Problem details. Go over the material below and report every line that contains the word "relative".

Records provided.

=== Section Start ===

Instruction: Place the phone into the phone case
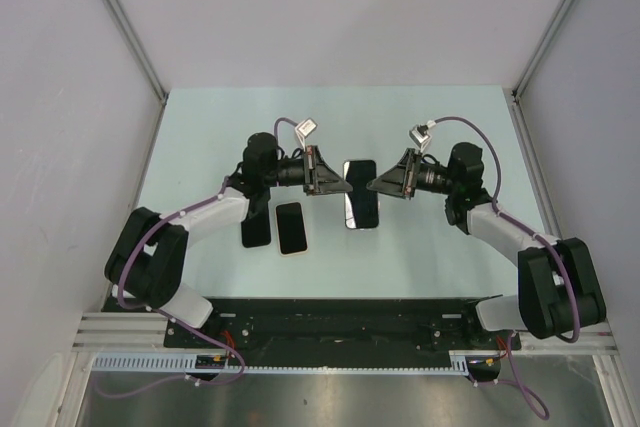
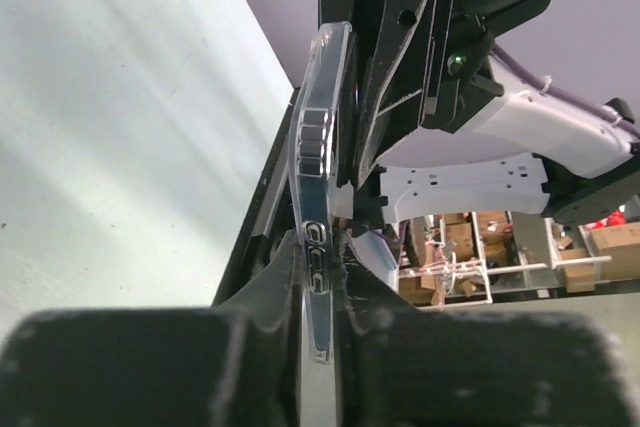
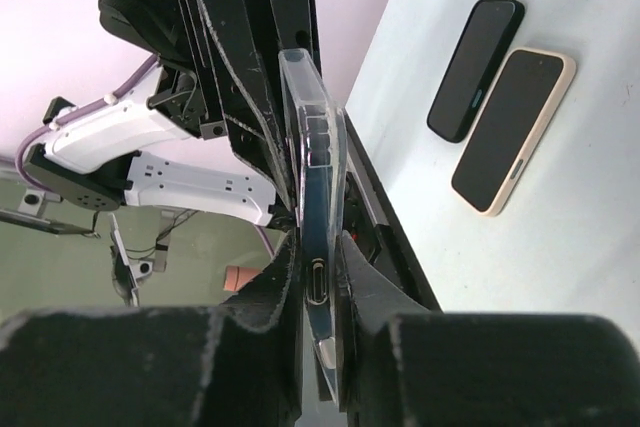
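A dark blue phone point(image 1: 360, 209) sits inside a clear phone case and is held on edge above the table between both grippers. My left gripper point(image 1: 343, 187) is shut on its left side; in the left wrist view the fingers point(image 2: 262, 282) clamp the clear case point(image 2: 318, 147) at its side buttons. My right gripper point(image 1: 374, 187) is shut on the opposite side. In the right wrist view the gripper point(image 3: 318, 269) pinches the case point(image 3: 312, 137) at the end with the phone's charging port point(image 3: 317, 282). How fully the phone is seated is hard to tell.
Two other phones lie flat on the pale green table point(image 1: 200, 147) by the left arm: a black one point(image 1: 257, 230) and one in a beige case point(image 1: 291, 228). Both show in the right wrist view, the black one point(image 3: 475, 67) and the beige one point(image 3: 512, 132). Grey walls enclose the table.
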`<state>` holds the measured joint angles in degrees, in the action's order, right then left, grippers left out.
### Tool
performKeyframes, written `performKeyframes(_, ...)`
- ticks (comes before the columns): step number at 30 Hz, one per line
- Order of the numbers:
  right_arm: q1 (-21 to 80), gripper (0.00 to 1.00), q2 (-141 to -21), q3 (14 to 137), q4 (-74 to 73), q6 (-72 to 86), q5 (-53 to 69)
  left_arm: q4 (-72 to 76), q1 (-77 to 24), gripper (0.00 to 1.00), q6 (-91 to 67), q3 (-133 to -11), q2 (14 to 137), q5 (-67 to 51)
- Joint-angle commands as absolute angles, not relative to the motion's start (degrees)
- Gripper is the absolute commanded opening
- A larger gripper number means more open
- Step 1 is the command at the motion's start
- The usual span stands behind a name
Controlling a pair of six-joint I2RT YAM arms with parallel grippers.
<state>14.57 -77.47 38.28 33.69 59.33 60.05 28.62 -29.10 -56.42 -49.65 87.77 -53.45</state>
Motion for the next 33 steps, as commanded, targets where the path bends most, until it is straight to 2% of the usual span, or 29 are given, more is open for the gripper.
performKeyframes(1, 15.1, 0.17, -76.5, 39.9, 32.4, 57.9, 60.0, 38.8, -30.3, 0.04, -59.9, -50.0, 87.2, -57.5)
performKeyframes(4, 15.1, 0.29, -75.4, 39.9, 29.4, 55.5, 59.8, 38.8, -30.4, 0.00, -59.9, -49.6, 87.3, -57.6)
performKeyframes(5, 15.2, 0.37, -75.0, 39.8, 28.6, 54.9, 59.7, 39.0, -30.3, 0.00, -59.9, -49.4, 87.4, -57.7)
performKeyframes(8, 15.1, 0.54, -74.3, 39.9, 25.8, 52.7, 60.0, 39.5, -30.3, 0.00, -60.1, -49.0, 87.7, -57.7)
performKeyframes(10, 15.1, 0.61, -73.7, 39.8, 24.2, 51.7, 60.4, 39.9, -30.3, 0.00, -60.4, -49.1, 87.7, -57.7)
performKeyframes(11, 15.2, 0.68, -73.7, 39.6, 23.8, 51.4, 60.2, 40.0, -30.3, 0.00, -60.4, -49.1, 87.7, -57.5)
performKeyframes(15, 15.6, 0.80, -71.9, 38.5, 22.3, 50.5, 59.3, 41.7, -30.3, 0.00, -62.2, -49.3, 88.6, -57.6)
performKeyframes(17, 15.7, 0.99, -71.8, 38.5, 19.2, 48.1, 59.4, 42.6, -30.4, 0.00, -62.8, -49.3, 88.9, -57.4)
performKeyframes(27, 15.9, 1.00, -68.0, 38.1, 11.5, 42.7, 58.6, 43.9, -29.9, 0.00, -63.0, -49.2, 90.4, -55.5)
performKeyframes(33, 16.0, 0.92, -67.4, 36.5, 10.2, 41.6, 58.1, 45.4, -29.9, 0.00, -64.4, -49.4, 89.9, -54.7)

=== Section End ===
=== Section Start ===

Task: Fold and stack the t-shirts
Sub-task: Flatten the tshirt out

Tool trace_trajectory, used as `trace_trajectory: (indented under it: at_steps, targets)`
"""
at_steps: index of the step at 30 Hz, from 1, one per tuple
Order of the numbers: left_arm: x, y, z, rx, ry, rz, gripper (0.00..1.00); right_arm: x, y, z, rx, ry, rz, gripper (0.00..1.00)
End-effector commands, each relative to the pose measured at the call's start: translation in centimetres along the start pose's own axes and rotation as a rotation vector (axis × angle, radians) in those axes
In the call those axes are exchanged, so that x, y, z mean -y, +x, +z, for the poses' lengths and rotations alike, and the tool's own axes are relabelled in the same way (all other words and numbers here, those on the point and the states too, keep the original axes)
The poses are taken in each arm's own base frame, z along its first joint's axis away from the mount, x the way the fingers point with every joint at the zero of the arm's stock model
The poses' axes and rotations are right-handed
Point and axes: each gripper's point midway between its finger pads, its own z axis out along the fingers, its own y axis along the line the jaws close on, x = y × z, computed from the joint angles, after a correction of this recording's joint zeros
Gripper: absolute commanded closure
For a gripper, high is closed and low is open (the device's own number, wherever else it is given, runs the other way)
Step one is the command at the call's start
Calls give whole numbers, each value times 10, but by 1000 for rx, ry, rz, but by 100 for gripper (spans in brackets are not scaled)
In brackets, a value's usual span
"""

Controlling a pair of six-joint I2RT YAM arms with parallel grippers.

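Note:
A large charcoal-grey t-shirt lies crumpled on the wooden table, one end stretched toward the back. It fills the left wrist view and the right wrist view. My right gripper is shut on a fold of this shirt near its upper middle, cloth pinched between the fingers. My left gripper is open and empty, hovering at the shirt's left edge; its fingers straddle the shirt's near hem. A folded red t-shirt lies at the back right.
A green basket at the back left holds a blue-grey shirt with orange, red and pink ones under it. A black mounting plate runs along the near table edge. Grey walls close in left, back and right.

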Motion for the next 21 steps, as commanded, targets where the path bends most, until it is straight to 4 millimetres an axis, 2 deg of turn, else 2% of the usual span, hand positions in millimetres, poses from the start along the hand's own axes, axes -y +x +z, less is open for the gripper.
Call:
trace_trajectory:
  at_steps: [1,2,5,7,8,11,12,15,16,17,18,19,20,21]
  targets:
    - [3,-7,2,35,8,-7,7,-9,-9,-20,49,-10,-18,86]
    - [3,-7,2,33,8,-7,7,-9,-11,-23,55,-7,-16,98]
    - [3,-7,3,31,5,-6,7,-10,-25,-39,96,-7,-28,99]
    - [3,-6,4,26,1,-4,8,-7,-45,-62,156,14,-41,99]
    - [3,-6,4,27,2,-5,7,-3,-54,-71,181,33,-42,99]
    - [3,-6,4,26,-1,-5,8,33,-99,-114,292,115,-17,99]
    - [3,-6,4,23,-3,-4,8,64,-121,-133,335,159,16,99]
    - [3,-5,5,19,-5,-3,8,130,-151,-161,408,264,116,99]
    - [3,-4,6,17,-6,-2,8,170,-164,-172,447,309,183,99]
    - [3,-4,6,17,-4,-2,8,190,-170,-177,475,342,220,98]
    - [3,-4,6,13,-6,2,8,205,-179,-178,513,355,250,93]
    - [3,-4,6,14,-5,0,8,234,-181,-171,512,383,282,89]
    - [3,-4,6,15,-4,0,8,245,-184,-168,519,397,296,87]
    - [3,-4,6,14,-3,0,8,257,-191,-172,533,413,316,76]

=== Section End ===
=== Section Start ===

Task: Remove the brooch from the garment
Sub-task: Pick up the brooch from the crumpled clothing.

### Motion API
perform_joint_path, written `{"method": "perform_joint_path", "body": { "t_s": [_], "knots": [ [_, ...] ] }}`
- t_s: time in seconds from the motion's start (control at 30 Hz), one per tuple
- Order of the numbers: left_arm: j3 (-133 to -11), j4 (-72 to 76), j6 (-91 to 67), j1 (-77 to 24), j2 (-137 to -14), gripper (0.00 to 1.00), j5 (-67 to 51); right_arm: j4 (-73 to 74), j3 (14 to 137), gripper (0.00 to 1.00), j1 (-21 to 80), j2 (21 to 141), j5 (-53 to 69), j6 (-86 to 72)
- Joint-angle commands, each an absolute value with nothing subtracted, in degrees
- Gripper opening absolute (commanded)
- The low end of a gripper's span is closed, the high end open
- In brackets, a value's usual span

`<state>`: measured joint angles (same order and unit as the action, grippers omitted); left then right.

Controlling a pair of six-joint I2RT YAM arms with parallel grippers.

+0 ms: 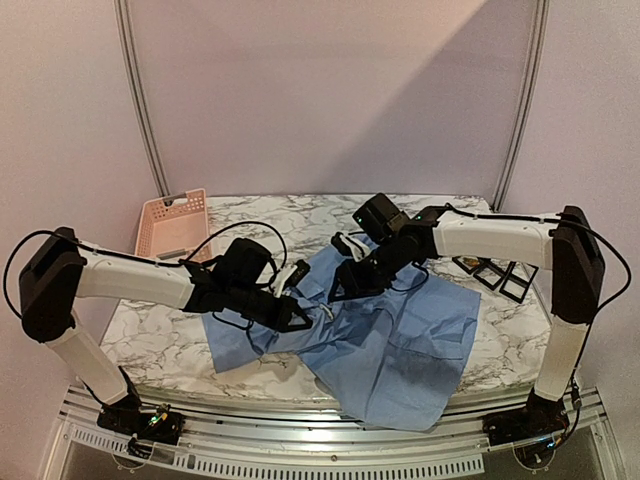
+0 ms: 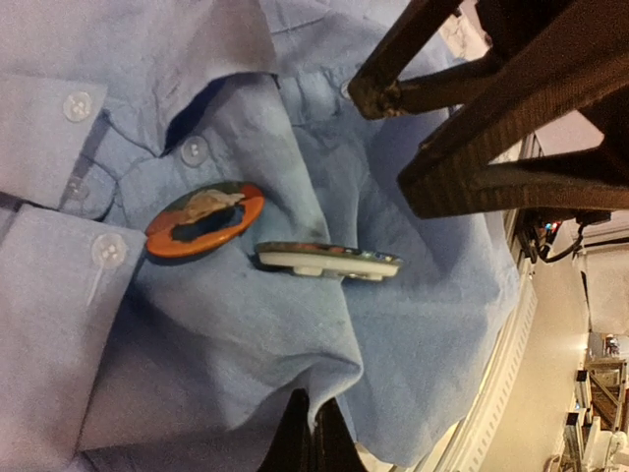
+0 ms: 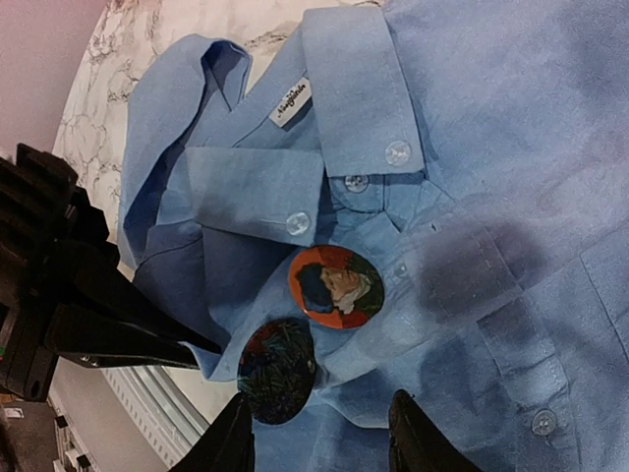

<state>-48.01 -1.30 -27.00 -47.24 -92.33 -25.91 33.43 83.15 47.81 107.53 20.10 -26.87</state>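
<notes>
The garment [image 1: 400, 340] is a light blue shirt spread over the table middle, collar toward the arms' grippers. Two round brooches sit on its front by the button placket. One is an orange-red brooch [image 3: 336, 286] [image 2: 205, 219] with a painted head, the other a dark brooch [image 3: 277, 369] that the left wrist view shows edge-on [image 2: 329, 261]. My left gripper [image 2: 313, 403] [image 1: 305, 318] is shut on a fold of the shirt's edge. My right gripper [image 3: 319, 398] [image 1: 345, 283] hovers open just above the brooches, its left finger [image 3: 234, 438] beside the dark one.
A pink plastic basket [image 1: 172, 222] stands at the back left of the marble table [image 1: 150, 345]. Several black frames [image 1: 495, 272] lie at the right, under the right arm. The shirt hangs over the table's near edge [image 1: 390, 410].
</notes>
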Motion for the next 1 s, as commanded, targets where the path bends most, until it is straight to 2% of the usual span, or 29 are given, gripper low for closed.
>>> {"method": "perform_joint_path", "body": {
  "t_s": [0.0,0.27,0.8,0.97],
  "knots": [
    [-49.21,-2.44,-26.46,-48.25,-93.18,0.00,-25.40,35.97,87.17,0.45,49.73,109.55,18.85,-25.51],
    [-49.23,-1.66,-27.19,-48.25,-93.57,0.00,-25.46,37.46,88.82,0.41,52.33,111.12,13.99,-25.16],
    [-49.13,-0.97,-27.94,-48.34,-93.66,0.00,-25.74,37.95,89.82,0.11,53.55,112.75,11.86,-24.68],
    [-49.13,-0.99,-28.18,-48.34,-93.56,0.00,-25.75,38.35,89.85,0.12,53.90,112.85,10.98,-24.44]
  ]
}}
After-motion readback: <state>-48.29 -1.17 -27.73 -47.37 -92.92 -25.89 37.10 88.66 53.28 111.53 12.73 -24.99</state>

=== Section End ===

Exercise answer.
- Joint-angle commands as absolute angles, not relative to the motion's start (degrees)
End-effector commands, each relative to the pose measured at the call's start: translation in centimetres along the start pose's own axes and rotation as a rotation vector (axis × angle, radians) in those axes

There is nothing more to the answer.